▶ _Required work_
A faithful copy is required of the lines from the top of the entries through the line that contains "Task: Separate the", both included, with no pictures.

▶ _Dataset records_

_ _ _ _

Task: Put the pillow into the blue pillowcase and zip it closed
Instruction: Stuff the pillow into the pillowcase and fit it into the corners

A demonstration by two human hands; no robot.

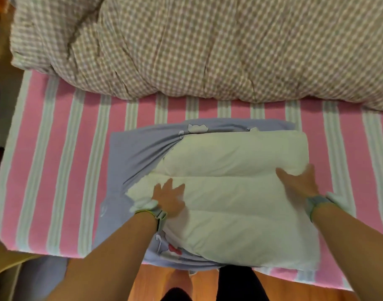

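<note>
A white pillow point(236, 192) lies on the pink striped bed, its left part tucked into the blue pillowcase point(134, 153), which has small cartoon prints. The pillowcase bunches along the pillow's left and near edges. My left hand point(169, 198) rests flat on the pillow's left portion, fingers spread. My right hand point(299, 181) presses on the pillow's right side with straight fingers. Most of the pillow lies outside the case. No zip is visible.
A checked beige quilt point(208, 51) is heaped across the far half of the bed. The pink-and-white striped sheet point(56, 159) shows on both sides of the pillow. The bed's near edge and a wooden floor point(155, 281) lie below my arms.
</note>
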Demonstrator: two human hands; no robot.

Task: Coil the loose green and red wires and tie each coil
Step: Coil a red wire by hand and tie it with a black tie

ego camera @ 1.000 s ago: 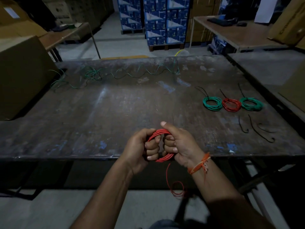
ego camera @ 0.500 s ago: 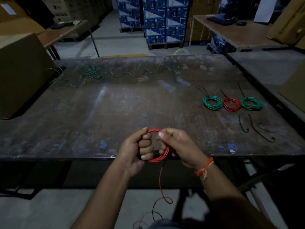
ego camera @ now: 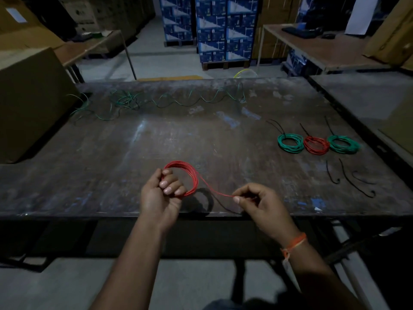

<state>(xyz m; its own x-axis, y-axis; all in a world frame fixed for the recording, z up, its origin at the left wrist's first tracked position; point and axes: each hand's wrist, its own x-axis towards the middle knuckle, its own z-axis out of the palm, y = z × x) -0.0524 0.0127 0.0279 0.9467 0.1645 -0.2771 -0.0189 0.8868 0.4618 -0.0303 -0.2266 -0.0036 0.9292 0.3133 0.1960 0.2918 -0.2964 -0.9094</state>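
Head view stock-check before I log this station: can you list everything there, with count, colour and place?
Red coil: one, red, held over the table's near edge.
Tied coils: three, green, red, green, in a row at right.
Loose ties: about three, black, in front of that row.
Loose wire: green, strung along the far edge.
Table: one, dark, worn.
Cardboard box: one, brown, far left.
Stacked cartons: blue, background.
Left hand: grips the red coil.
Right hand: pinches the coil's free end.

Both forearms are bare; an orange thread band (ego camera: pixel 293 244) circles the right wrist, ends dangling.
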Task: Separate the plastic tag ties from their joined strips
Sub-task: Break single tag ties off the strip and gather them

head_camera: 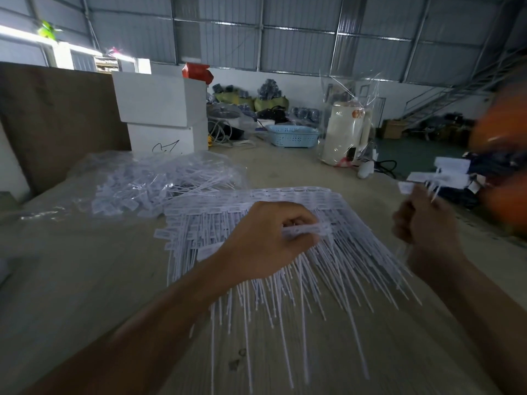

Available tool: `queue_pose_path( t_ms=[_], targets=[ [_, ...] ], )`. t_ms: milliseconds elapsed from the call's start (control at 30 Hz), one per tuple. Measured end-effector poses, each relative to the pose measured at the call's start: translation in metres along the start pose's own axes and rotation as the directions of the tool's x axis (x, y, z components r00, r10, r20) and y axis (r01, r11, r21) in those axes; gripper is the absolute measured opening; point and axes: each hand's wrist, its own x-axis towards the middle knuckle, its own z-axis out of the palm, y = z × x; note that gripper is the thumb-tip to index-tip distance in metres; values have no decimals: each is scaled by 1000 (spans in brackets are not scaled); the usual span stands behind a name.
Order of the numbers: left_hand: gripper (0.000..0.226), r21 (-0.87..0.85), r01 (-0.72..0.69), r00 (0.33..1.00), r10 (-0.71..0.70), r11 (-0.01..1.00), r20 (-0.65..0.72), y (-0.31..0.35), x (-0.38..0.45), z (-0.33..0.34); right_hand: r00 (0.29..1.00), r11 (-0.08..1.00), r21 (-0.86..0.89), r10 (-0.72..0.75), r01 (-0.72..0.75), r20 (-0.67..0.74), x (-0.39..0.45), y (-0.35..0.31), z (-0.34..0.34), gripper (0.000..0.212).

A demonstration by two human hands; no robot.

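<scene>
The left hand (268,240) lies on the strips (285,252), a wide heap of joined white tag ties fanned over the table (85,280). Its fingers are curled, and finger and thumb pinch the head end of one strip (308,230), which juts out to the right of the fingertips. The flat tag heads run in rows beyond the knuckles; the thin tails spread out below the wrist toward the near table edge.

The right hand (422,223) is raised off to the right of the heap, well apart from the left fingers. Its fingers are closed in a fist round a small bunch of ties (433,178): white tags stick up above the fingers and thin tails hang below the fist. That side is blurred, so how many ties it holds cannot be told.

Left of the left fingers and farther back lies a clear bag (148,181) with loose ties inside. Beyond it stand stacked white boxes (162,109). Far past the fingers sit a blue basket (293,136) and a white kettle (346,132) in clear wrap. An orange blur (502,155) fills the right edge behind the right hand.
</scene>
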Motion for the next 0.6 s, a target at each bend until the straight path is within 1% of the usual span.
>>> queue_pose_path(
  t_ms=[33,100,167,233,300,333,467,533,600],
  targets=[
    [15,16,7,999,-6,1000,-35,-3,0,-1,998,999,16,40,-41,48,2,3,-2,32],
    [16,23,22,996,-20,999,-85,-7,1,-2,966,992,14,117,-124,229,-3,14,6,20],
    [17,30,35,993,-32,999,-110,-9,1,-1,890,988,-25,148,-152,431,-15,22,19,11],
    [21,26,54,991,-50,998,-125,-10,0,-1,819,989,-80,145,-121,556,-27,26,28,7],
    [23,14,80,991,-77,997,-113,-10,0,0,779,991,-117,124,-66,615,-36,28,30,17],
    [23,16,88,991,-86,996,-102,-10,0,0,771,991,-125,117,-49,626,-40,29,31,22],
    [26,68,101,991,-95,993,-93,-8,-2,2,750,981,-184,167,-62,640,-47,28,32,43],
    [28,70,108,992,-102,992,-74,-7,-3,4,730,971,-232,204,-63,653,-50,29,33,44],
    [25,58,85,995,-81,995,-60,-7,-3,4,727,971,-223,215,-87,652,-50,29,33,37]
  ],
)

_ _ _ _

▶ _Answer section_
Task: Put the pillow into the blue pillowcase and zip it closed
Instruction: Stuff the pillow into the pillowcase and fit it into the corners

A demonstration by two human hands; no robot.


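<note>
A white pillow point(236, 192) lies on the pink striped bed, its left part tucked into the blue pillowcase point(134, 153), which has small cartoon prints. The pillowcase bunches along the pillow's left and near edges. My left hand point(169, 198) rests flat on the pillow's left portion, fingers spread. My right hand point(299, 181) presses on the pillow's right side with straight fingers. Most of the pillow lies outside the case. No zip is visible.
A checked beige quilt point(208, 51) is heaped across the far half of the bed. The pink-and-white striped sheet point(56, 159) shows on both sides of the pillow. The bed's near edge and a wooden floor point(155, 281) lie below my arms.
</note>
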Demonstrator: two human hands; no robot.

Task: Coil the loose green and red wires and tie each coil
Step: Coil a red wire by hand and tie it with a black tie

ego camera @ 1.000 s ago: 
ego camera @ 0.500 s ago: 
ego camera @ now: 

<state>(xyz m; its own x-axis, y-axis; all in a world frame fixed for the recording, z up, its origin at the left wrist's first tracked position; point and axes: each hand's wrist, its own x-axis towards the middle knuckle, its own z-axis out of the palm, y = z × x) -0.0524 0.0127 0.0279 0.9467 0.1645 -0.2771 -0.0189 0.8868 0.4618 -0.0303 -0.2266 -0.0036 0.9292 0.3133 0.1960 0.2918 -0.2964 -0.9094</state>
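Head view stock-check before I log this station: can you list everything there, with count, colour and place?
Red coil: one, red, held over the table's near edge.
Tied coils: three, green, red, green, in a row at right.
Loose ties: about three, black, in front of that row.
Loose wire: green, strung along the far edge.
Table: one, dark, worn.
Cardboard box: one, brown, far left.
Stacked cartons: blue, background.
Left hand: grips the red coil.
Right hand: pinches the coil's free end.

Both forearms are bare; an orange thread band (ego camera: pixel 293 244) circles the right wrist, ends dangling.
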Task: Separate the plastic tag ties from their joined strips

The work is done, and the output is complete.